Hommage à Frantz Fanon
Héritier du diwân de Biskra et fin [...]
Focus -202-Maison de la Musique de Nanterre
Alors qu’il vient de terminer un album (à paraître en janvier 2013 chez Naïve) avec Brian Eno, Mick Jones et Rodolphe Burger, et vient de signer plusieurs bandes originales pour le cinéma, Rachid Taha se produit à Nanterre lors d’une soirée dédiée à la mémoire algérienne des années 60.
Que représente Nanterre dans votre imaginaire ?
Rachid Taha : Beaucoup de choses dans l’histoire de l’immigration en France : les bidonvilles, les combats des sans-papiers, mes amis qui ont fait du théâtre, dont cette pièce intitulée Vol au-dessus d’un nid de couscous, la souffrance de notre génération, les contrôles d’identité, les queues pour obtenir sa carte de séjour…
Tout ça a-t-il évolué aujourd’hui ?
R. T. : Bien au contraire, tout reste à faire.

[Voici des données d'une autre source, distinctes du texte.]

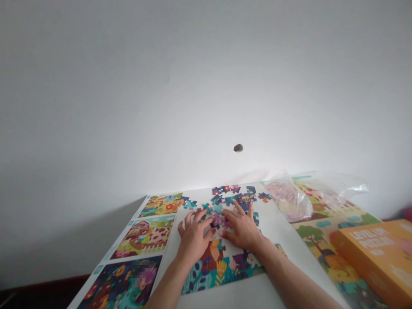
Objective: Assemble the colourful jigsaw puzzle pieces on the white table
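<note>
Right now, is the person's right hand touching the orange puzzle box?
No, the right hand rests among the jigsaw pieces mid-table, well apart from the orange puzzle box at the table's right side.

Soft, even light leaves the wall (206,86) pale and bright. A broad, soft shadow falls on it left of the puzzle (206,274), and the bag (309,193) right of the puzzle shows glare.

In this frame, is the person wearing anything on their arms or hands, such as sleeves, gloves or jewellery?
Nothing that I can see. The left forearm and right forearm are bare, with no sleeve in view before they run out of the frame. The left hand and right hand wear no gloves, and no ring, watch or bracelet can be made out.
</note>
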A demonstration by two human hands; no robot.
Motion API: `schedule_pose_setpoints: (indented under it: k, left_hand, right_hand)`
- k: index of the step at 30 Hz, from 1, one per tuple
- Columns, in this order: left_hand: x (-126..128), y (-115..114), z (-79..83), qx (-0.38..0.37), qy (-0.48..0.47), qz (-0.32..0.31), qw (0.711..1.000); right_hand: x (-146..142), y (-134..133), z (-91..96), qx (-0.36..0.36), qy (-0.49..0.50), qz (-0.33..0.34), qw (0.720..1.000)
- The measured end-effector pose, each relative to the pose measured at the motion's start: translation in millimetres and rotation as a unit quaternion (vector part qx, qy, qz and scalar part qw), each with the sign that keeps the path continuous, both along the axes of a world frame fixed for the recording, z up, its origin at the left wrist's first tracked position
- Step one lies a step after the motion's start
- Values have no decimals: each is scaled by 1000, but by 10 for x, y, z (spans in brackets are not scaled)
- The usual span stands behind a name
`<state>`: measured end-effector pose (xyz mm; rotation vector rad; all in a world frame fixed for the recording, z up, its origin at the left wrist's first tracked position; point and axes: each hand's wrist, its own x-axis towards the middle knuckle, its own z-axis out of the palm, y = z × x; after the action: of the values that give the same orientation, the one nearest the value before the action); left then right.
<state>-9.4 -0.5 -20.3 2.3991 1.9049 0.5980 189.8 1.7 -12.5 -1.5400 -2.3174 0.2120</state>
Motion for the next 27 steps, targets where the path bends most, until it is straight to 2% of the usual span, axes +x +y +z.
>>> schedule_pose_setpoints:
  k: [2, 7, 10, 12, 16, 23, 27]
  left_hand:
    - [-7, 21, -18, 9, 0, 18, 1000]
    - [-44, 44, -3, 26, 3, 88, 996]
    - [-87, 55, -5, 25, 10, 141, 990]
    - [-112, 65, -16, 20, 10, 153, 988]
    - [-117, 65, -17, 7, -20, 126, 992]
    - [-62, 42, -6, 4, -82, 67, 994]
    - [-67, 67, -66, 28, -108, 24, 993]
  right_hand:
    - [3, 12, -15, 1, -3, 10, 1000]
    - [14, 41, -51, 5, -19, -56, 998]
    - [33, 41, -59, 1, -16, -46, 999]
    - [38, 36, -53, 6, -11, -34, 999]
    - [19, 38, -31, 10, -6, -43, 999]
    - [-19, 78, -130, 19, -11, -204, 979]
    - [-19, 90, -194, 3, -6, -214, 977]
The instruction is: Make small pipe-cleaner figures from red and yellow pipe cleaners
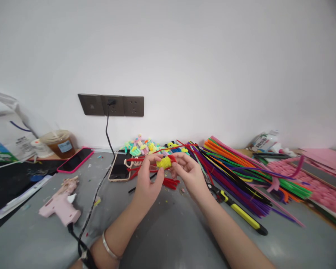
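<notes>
Between my two hands is a small coil of yellow pipe cleaner [164, 163] with a red pipe cleaner part [172, 159] at its right end. My left hand [149, 176] pinches the yellow coil between thumb and fingers. At the other end, the fingers of my right hand [188, 172] close on the red part. A long red strand rises to the right above my right hand. Beneath the hands lie cut red pipe cleaners [170, 183] on the grey table, along with a phone [121, 166] near my left fingers.
Bundles of coloured pipe cleaners [240, 175] and yellow-black pliers [245, 216] lie on the right. A pink glue gun [61, 203] with a black cord sits left, near a pink-cased phone [76, 160] and a drink cup [62, 144]. Small pastel pieces [145, 147] are heaped by the wall.
</notes>
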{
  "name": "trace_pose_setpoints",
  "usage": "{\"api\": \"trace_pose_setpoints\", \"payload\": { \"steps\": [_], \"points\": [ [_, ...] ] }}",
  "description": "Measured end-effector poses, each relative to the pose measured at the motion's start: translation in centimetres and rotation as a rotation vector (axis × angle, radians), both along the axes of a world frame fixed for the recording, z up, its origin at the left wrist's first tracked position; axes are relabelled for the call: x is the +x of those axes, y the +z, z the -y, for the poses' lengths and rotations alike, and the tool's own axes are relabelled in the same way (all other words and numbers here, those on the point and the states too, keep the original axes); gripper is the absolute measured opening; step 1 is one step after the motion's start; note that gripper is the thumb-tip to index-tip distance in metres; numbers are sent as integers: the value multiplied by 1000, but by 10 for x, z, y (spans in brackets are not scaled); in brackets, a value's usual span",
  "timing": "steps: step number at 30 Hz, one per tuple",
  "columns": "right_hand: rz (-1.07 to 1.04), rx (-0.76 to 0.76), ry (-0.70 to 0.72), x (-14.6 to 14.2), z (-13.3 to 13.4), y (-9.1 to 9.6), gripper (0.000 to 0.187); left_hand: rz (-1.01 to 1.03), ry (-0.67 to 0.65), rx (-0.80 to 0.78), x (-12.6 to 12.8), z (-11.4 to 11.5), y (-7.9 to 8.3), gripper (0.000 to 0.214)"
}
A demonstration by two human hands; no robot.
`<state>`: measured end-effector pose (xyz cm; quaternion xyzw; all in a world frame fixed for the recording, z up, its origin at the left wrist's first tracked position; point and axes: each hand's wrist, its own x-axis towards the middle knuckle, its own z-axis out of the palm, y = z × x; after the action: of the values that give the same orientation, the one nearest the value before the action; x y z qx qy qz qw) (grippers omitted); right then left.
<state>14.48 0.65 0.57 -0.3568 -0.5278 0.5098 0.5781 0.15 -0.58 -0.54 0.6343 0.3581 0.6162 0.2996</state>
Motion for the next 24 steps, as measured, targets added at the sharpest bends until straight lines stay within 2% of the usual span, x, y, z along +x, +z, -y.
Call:
{"api": "trace_pose_setpoints", "payload": {
  "steps": [5, 14, 19, 24],
  "points": [
    [1, -19, 9, 0, 0, 1, 29, -36, -22, -128, 0, 0, 0, 21],
    [36, -24, 43, 1, 1, 2, 29, -4, -48, -186, -2, -3, -5, 18],
    [24, -24, 51, 1, 0, 1, 31, 34, -44, -235, -1, -3, -2, 20],
    [16, -26, 58, 0, 1, 1, 31, 34, -42, -218, 0, -3, 0, 16]
  ]
}}
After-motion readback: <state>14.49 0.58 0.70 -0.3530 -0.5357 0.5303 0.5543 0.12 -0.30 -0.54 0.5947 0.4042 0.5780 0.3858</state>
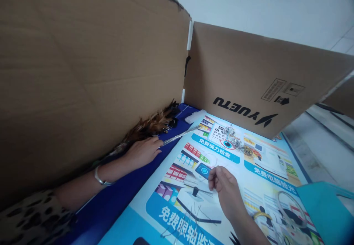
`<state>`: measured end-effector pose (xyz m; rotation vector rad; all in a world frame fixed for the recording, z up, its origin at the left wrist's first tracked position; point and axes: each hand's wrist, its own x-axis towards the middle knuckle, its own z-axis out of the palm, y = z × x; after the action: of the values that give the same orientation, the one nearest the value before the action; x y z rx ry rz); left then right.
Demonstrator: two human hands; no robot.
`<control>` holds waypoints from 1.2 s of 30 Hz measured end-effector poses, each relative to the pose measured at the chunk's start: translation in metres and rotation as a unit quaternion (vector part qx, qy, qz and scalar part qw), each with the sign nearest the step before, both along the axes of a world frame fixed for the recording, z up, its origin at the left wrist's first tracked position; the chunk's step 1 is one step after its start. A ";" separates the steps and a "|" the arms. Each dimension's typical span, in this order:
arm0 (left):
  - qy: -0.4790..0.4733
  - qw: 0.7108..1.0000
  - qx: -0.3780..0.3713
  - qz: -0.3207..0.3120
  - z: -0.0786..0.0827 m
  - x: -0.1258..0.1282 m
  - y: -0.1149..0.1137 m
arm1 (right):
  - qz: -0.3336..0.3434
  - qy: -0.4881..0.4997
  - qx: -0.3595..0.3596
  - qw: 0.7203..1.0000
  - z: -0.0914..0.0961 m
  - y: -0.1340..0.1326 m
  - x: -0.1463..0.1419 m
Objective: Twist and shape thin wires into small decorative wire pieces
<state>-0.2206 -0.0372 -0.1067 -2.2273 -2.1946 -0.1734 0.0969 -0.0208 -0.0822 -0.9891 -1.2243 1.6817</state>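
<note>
Left hand (145,152): right there at the near end of the silver strands (181,133), fingers bent downward; gripping or merely touching, I couldn't tell!
Strands: stretched from those fingers across the blue cloth (118,197) and onto the printed sheet (138,215).
Right hand (226,188): low over the sheet, fingers curled in, thumb close alongside; a faint wire (212,161) curved near the tips, its grip too fine to tell.
Feathers (149,125): brown, bunched along the foot of the cardboard wall (83,53), just beyond the left hand.
Tinsel (233,138): a silvery clump, farther up the sheet.
Loose wires (188,223): scattered at the near end, left of the right forearm.
</note>
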 end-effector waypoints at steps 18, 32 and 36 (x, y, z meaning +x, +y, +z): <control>0.009 0.999 0.024 -0.035 -0.008 0.008 0.036 | 0.009 -0.024 0.015 1.000 -0.003 0.003 0.000; 0.014 0.999 0.019 -0.027 -0.004 0.019 0.048 | 0.012 -0.024 0.015 1.000 -0.005 0.003 0.001; 0.013 1.000 0.005 -0.021 -0.006 0.021 0.053 | 0.010 -0.027 0.019 0.999 -0.005 0.004 0.002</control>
<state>-0.1999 0.0163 -0.1126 -2.2587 -2.1306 -0.1535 0.0993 -0.0170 -0.0871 -1.0075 -1.3017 1.6510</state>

Ça a empiré, car le repli communautaire n’existait pas voici vingt-cinq ans. On y croyait encore. La République n’a pas fait son travail pour les petits frères, cette génération qui se sent exclue, hors-jeu. Il en va des questions de boulot comme de logement. Je viens de lire un rapport d’Amnesty International qui pointe Paris comme l’une des cinq villes les plus stigmatisantes pour ce qui est de l’accès aux boîtes de nuit pour les jeunes originaires du Maghreb et d’Afrique. À notre époque, on n’espérait pas grand-chose, mais aujourd’hui ils sont français ! Du coup, ils sombrent dans les extrémismes, dans la drogue, dans la religion.
Avez-vous quand même le sentiment d’avoir été l’un des médiateurs qui ont permis de changer un peu la donne ?
R. T. : Oui, bien entendu. Un peu. Pour preuves, ces minorités sont visibles dans les ministères, à l’Assemblée nationale ; mais le système lui-même verrouille ces avancées. Pour certains, la guerre d’Algérie n’est toujours pas finie. Il suffit d’écouter les discours sur la nationalité française, qui s’adressent avant tout aux Algériens. Je le dis sans paranoïa. Nous sommes les méchants Maghrébins, et les Marocains demeurent les gentils.
À Nanterre, vous allez vous retrouver dans un bistro, à jouer avec des musiciens du cru.
R. T. : Oui, un joli clin d’œil aux scopitones des années 60. Le bistro, c’est là où l’on pouvait croiser des artistes comme Dahmane El Harrachi ou Mohamed Mazouni. Je leur ai rendu hommage en reprenant respectivement Ya Rayah et Écoute-moi camarade. J’aime bien la promiscuité de ces lieux où l’on peut jouer avec tous. J’y vais parfois à Belleville, à Barbès. C’est toujours une source de plaisir.